To read the minutes of the 2005 meeting of the Folklore & Education Section, click here.

Education sessions

In 2005, the Folklore and Education Section sponsored three sessions at the annual meeting of the American Folklore Society: Digital Storytelling, What I Learned From My Students, and The Role of Theory in Folklife in Education. These sessions were well attended and provided folklorists in education with an opportunity to share their work, their questions, and their thoughts.

Digital Storytelling

Sue Eleuterio led this workshop which provided participants with an introduction to digital storytelling concepts and resources. The focus of the workshop was on creating a personal template for a digital story so that teachers could use their own templates as models for their students. Computers and the Internet make it possible for students to share their work globally. Digital stories use student interest in computers, video, audio, and technology to help them focus on reading and writing skills to create a good story using all the elements of narrative. Workshop participants did not learn the technical aspects of digital production. Rather they were guided to other resources for help with this part of the process.

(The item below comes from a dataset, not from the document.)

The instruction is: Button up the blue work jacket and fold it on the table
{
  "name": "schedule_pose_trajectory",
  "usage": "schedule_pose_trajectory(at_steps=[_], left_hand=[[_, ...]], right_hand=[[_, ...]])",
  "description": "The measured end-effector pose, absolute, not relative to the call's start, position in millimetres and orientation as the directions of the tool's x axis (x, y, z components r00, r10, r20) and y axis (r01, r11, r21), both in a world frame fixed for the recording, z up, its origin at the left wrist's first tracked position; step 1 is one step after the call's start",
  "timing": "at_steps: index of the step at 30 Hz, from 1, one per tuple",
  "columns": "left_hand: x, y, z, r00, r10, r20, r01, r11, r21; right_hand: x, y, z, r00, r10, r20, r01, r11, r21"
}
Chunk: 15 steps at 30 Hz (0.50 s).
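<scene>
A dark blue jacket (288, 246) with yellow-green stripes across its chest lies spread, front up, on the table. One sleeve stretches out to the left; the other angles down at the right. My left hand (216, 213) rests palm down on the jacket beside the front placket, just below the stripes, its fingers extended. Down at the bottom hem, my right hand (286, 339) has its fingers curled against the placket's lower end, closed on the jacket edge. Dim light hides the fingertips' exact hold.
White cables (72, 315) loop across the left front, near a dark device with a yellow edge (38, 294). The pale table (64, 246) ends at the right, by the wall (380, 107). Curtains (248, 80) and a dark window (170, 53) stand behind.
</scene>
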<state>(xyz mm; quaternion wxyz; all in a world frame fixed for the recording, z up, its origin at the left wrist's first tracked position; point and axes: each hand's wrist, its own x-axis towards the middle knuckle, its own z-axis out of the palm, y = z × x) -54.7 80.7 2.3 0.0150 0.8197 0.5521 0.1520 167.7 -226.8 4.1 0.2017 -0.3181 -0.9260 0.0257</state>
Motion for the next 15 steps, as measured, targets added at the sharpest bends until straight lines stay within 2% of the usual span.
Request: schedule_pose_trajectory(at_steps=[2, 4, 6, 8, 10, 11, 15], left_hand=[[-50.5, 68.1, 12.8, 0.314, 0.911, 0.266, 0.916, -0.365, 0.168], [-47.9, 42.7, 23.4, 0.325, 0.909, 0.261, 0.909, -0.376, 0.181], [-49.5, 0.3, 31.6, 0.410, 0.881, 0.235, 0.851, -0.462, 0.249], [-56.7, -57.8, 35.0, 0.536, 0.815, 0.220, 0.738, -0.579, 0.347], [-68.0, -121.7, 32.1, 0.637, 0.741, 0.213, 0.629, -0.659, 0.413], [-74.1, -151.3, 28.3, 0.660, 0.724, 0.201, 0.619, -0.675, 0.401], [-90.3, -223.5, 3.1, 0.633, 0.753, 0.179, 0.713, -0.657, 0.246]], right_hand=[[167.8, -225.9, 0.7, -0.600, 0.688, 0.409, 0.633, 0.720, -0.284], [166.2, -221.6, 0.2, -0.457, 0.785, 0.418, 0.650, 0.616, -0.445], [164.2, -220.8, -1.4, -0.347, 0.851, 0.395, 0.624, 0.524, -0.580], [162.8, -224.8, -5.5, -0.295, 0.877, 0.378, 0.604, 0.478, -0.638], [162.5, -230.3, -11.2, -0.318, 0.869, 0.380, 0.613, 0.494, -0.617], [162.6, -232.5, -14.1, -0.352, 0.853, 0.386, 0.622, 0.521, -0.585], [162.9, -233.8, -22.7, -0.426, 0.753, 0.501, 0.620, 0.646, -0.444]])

What I Learned From My Students

Betty Belanus moderated this forum in which the participants, who have all been teachers in various capacities, shared stories about moments when they became learners instead of teachers, as students opened eyes to a new insight or made an observation that caused them to rethink and reassess our discipline, teaching style, and their world view. Once the panelists shared their experiences, the floor was opened for audience participation.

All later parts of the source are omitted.